** Opening DATA SUPPLIED block **

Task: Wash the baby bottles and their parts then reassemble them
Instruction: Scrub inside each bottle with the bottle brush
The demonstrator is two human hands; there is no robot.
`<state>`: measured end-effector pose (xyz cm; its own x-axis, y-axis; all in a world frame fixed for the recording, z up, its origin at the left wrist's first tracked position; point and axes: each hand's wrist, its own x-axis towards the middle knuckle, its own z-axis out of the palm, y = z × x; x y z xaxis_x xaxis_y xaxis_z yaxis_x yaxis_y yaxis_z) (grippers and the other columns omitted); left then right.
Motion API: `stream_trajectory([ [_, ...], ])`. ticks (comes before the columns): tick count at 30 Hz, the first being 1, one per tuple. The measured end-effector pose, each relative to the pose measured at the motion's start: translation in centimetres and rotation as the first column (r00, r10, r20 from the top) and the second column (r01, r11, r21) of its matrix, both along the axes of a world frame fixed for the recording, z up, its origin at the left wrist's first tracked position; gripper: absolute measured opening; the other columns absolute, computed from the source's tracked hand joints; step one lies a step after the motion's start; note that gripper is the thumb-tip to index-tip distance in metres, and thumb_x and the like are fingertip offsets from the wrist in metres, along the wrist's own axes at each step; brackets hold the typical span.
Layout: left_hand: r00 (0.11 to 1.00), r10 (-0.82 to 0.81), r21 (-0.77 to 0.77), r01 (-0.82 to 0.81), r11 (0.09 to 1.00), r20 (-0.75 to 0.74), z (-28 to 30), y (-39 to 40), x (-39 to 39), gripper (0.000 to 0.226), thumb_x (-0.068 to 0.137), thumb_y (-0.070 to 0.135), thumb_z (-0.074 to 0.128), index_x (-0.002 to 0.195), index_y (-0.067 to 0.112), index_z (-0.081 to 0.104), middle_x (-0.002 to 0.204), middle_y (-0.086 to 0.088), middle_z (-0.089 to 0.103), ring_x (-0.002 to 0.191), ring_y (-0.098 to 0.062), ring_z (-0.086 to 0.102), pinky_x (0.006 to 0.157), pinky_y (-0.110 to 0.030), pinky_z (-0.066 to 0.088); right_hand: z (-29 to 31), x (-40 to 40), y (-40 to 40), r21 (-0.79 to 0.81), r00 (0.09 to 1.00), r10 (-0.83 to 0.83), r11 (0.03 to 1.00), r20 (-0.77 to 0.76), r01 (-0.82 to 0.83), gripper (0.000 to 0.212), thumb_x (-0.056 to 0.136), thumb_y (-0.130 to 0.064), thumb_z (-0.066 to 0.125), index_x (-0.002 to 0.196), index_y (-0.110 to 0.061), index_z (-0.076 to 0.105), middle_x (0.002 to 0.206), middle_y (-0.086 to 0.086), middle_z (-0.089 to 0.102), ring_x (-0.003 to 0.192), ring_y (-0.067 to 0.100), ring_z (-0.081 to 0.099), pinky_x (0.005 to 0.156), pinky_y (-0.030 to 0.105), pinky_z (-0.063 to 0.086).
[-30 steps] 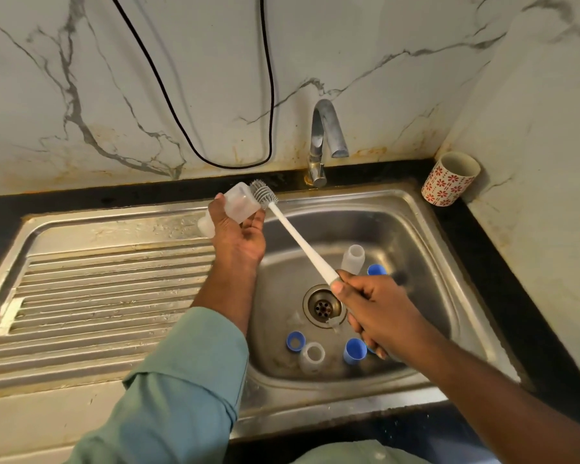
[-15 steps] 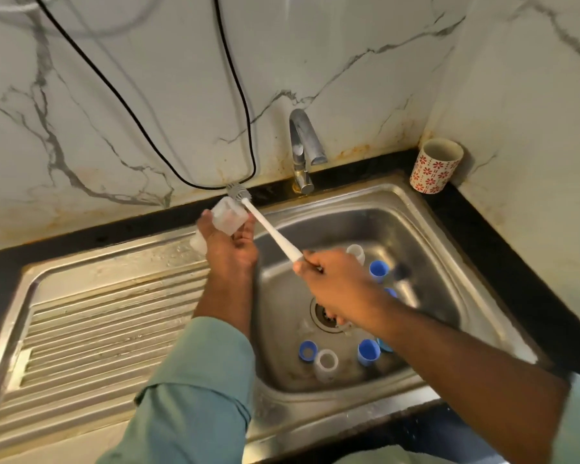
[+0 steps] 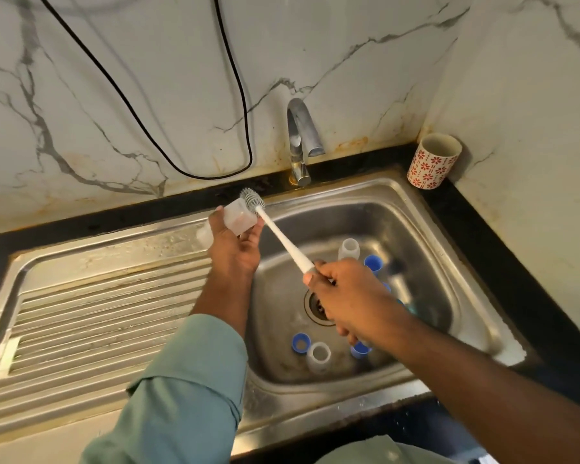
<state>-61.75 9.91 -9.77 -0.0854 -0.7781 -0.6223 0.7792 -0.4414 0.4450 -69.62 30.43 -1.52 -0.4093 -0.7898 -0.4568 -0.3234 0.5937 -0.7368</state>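
Observation:
My left hand (image 3: 235,246) grips a small clear baby bottle (image 3: 235,217) above the sink's left rim. My right hand (image 3: 342,296) holds the white handle of a bottle brush (image 3: 282,237); its grey bristled head lies against the bottle's upper right end. In the steel sink basin (image 3: 426,249) lie several parts: a clear bottle (image 3: 349,248) at the back, another clear bottle (image 3: 318,356) at the front, and blue rings (image 3: 300,343) (image 3: 373,262) (image 3: 360,349). My right hand hides part of the drain and some parts.
A chrome tap (image 3: 300,142) stands behind the basin, no water running. The ribbed draining board (image 3: 98,323) stretches left. A red-flowered cup (image 3: 433,160) sits in the back right corner on the black counter. A black cable (image 3: 195,175) hangs on the marble wall.
The brush head slid up along the bottle and came back to its end, and my right hand moved up the handle and back. The camera view shifted slightly.

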Motion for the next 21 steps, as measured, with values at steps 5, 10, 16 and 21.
stream_trajectory([
  [5, 0.995, 0.073, 0.025, -0.075, 0.997, 0.075, 0.2, -0.7, 0.2, 0.067, 0.079, 0.025, 0.081, 0.133, 0.008, 0.045, 0.119, -0.018, 0.065, 0.096, -0.032, 0.068, 0.056, -0.042, 0.060, 0.8, 0.3, 0.7, 0.008, 0.996, 0.083, 0.997, -0.027, -0.083, 0.027, 0.100, -0.040, 0.047, 0.103, -0.019, 0.063, 0.062, -0.001, 0.055, 0.042, 0.011, 0.051, 0.041, 0.027, 0.052],
  [10, 0.992, 0.055, 0.036, -0.059, 0.998, 0.111, 0.5, 0.0, -0.5, 0.070, 0.078, 0.023, 0.082, 0.134, 0.009, 0.042, 0.119, -0.020, 0.061, 0.094, -0.034, 0.066, 0.053, -0.044, 0.059, 0.7, 0.2, 0.3, -0.026, 1.000, 0.019, 0.999, 0.008, -0.019, 0.025, 0.100, -0.038, 0.047, 0.104, -0.018, 0.062, 0.060, -0.001, 0.053, 0.042, 0.012, 0.049, 0.038, 0.023, 0.046],
  [16, 0.992, -0.032, 0.051, 0.026, 0.998, 0.122, -0.1, 1.5, -0.7, 0.068, 0.080, 0.023, 0.082, 0.134, 0.009, 0.044, 0.113, -0.020, 0.063, 0.092, -0.035, 0.067, 0.060, -0.046, 0.061, 0.2, 0.2, 0.9, -0.008, 0.998, -0.041, 0.999, 0.055, 0.042, 0.026, 0.100, -0.039, 0.047, 0.105, -0.019, 0.064, 0.061, -0.001, 0.055, 0.039, 0.009, 0.048, 0.040, 0.023, 0.047],
  [21, 0.997, 0.015, 0.098, -0.022, 0.995, 0.072, -0.5, 2.3, -1.1, 0.066, 0.081, 0.022, 0.081, 0.133, 0.009, 0.042, 0.109, -0.018, 0.064, 0.087, -0.031, 0.067, 0.053, -0.042, 0.059, 0.0, 0.1, 3.2, -0.010, 0.995, -0.001, 1.000, 0.103, 0.003, 0.025, 0.099, -0.040, 0.048, 0.117, -0.027, 0.060, 0.061, -0.001, 0.055, 0.041, 0.009, 0.049, 0.041, 0.025, 0.046],
])
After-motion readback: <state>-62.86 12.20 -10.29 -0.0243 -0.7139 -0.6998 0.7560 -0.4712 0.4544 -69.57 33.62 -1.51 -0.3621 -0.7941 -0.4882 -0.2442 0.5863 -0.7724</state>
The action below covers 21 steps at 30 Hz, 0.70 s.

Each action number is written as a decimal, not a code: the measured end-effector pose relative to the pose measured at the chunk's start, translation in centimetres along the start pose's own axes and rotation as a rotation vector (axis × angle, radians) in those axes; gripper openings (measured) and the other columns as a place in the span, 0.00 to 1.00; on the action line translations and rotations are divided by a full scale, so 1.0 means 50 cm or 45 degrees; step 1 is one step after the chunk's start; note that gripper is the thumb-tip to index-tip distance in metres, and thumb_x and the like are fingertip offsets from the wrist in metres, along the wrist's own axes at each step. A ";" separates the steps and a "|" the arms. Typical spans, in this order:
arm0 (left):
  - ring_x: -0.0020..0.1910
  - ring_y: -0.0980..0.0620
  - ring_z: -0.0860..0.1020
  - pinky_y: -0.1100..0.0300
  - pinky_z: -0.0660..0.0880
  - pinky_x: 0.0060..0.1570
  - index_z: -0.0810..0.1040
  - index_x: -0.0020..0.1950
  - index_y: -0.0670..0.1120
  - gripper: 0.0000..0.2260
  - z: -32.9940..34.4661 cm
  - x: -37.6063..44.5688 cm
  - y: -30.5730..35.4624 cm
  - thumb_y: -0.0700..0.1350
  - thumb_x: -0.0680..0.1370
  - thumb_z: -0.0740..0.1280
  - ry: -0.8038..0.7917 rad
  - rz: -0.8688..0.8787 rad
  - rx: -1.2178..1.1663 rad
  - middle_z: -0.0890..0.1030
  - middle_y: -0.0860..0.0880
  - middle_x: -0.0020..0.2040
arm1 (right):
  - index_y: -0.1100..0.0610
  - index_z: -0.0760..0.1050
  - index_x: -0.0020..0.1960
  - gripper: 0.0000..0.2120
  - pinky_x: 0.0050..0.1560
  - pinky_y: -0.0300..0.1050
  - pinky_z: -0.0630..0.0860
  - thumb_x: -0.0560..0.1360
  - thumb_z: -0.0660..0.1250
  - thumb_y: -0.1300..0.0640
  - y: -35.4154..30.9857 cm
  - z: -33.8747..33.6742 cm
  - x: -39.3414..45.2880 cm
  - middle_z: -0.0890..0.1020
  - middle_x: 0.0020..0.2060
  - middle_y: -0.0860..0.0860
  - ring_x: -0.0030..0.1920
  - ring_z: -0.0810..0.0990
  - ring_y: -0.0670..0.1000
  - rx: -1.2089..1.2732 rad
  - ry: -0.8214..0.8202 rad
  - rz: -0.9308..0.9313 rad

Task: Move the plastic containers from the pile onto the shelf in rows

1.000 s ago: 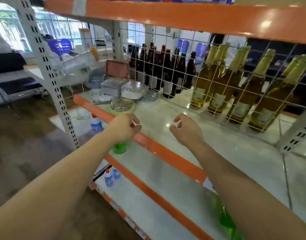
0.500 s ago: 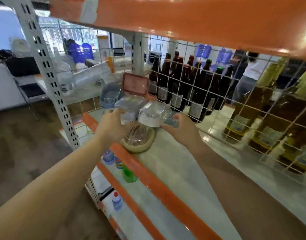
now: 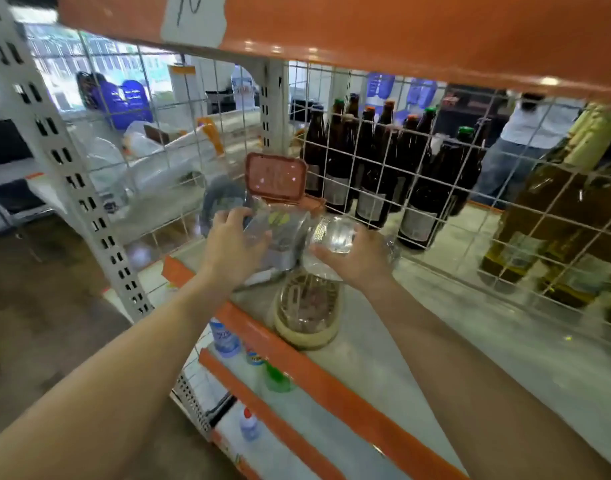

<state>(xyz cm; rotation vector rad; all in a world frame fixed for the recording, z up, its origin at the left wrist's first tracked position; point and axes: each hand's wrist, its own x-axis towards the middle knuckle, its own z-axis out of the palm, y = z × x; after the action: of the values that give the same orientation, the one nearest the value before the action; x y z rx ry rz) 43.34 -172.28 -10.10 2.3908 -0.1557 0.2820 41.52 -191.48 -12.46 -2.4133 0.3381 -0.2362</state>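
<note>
Presently, 2 hands are in the pile of plastic containers (image 3: 283, 233) at the left rear corner of the shelf (image 3: 470, 358), just in front of the wire grid (image 3: 435, 188). Left hand (image 3: 233, 249): fingers curled over the near left side of a clear squarish container (image 3: 279, 226), thumb side hidden; it appears gripped, though blur leaves the closure uncertain. Right hand (image 3: 357, 259): fingers wrapped under and around a small clear round container (image 3: 333, 233), which sits above and just beyond the palm. The 2 containers lie side by side, nearly touching, each directly ahead of its own hand, neither hand nearer than the other. 1 beige-rimmed oval container (image 3: 307, 311) stands by the front edge below both wrists, untouched. 1 red-rimmed lid (image 3: 275, 175) leans upright against the grid behind the pile. Judgement: bare shelf to the right is the likely place for rows.
</note>
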 end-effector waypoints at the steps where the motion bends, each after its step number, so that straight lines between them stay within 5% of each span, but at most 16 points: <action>1: 0.63 0.42 0.70 0.57 0.67 0.58 0.69 0.69 0.43 0.22 -0.005 0.014 -0.006 0.49 0.77 0.67 0.014 0.028 -0.010 0.68 0.41 0.65 | 0.58 0.57 0.74 0.48 0.68 0.53 0.64 0.65 0.69 0.32 -0.006 0.007 0.003 0.64 0.70 0.58 0.70 0.63 0.59 -0.031 0.018 0.036; 7: 0.62 0.42 0.70 0.54 0.68 0.59 0.66 0.71 0.44 0.24 -0.012 0.076 -0.045 0.52 0.78 0.65 -0.124 0.077 0.027 0.67 0.40 0.66 | 0.60 0.51 0.75 0.51 0.69 0.56 0.63 0.67 0.67 0.31 -0.030 0.046 0.015 0.58 0.73 0.60 0.72 0.58 0.61 -0.086 0.075 0.191; 17: 0.62 0.39 0.71 0.49 0.70 0.60 0.63 0.71 0.42 0.31 0.022 0.094 -0.041 0.57 0.75 0.68 -0.367 0.088 0.007 0.65 0.41 0.67 | 0.57 0.64 0.68 0.38 0.59 0.50 0.72 0.66 0.74 0.41 -0.018 0.026 -0.005 0.74 0.61 0.56 0.61 0.74 0.57 0.145 0.281 0.329; 21: 0.66 0.38 0.67 0.45 0.69 0.62 0.56 0.75 0.42 0.44 0.044 0.101 -0.021 0.64 0.70 0.70 -0.474 -0.063 0.069 0.63 0.39 0.70 | 0.60 0.68 0.64 0.33 0.57 0.52 0.73 0.67 0.74 0.45 -0.011 0.022 -0.031 0.75 0.59 0.56 0.58 0.75 0.57 0.116 0.339 0.327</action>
<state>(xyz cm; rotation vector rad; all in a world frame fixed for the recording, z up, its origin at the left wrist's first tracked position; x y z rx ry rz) 48.77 -173.18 -11.14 2.4759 -0.2622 -0.1872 40.44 -189.91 -13.05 -2.2227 0.7361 -0.4470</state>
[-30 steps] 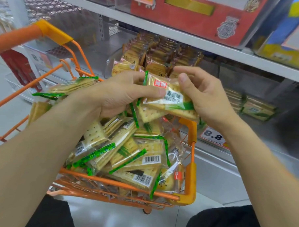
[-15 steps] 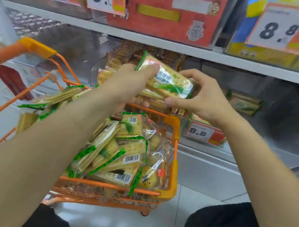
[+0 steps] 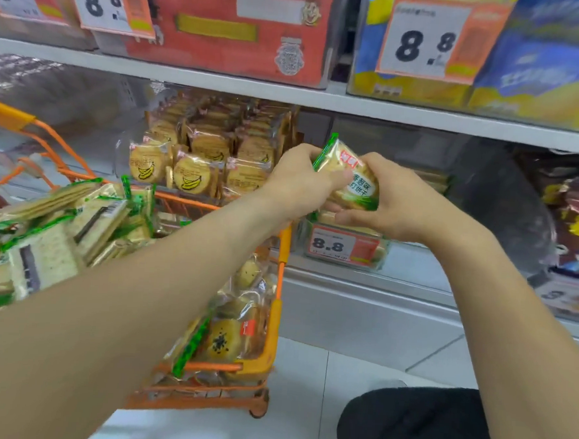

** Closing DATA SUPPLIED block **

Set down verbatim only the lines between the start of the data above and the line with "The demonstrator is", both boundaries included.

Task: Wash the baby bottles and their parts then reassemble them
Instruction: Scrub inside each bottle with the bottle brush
The demonstrator is two human hands; there is no robot.

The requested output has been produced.